# [WHAT THE EXERCISE ASKS]
Quote each line exactly, from the line that contains "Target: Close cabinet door" down to the last line of the listing, and no other lines.

_ _ _ _ _ _ _

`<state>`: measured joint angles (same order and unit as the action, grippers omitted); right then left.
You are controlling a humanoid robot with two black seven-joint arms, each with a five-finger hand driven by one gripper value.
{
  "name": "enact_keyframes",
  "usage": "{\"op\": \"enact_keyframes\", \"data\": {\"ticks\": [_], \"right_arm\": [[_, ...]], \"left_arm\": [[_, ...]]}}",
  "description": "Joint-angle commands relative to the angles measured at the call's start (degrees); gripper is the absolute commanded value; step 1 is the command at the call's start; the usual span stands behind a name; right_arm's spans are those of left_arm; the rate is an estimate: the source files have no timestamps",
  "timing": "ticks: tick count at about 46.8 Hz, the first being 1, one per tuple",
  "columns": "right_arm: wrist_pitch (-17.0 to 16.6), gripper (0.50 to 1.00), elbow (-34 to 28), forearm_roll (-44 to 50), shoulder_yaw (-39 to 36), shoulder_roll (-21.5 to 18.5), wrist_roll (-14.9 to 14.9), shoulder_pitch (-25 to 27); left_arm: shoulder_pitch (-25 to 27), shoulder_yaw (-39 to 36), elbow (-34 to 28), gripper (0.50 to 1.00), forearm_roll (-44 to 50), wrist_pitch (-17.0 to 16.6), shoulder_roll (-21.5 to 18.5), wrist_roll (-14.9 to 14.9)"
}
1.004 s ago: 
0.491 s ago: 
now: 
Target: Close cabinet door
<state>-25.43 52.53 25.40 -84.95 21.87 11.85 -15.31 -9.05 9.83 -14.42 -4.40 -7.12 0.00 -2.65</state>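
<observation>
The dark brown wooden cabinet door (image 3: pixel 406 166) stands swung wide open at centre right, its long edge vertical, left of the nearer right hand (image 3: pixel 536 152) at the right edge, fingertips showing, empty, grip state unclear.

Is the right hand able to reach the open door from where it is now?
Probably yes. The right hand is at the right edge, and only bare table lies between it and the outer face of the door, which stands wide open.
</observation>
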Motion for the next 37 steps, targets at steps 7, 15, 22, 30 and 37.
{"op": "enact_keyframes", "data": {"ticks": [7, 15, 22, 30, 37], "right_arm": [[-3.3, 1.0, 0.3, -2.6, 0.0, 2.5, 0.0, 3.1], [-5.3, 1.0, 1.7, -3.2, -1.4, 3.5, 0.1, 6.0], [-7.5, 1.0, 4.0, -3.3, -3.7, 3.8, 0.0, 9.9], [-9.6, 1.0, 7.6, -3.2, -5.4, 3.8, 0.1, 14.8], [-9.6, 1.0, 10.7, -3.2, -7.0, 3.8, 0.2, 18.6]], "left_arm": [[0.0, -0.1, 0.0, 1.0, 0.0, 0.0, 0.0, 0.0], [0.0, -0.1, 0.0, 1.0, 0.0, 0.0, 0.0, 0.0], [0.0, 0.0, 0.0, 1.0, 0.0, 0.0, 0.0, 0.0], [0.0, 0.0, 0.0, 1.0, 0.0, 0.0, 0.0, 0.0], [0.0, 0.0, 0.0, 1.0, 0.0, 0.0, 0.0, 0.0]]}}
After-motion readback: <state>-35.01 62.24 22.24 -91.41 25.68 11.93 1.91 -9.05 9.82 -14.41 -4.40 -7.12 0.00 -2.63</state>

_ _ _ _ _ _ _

# [TASK RESULT]
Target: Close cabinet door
<state>-25.43 52.53 25.40 -84.95 21.87 11.85 -15.31 -9.05 9.83 -14.42 -4.40 -7.12 0.00 -2.65</state>
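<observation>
The dark brown wooden cabinet door (image 3: pixel 406 166) stands swung wide open at centre right, its long edge vertical, left of the nearer right hand (image 3: pixel 536 152) at the right edge, fingertips showing, empty, grip state unclear.

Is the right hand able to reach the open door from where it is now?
Probably yes. The right hand is at the right edge, and only bare table lies between it and the outer face of the door, which stands wide open.
</observation>
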Motion for the next 37 steps, targets at steps 7, 15, 22, 30 and 37.
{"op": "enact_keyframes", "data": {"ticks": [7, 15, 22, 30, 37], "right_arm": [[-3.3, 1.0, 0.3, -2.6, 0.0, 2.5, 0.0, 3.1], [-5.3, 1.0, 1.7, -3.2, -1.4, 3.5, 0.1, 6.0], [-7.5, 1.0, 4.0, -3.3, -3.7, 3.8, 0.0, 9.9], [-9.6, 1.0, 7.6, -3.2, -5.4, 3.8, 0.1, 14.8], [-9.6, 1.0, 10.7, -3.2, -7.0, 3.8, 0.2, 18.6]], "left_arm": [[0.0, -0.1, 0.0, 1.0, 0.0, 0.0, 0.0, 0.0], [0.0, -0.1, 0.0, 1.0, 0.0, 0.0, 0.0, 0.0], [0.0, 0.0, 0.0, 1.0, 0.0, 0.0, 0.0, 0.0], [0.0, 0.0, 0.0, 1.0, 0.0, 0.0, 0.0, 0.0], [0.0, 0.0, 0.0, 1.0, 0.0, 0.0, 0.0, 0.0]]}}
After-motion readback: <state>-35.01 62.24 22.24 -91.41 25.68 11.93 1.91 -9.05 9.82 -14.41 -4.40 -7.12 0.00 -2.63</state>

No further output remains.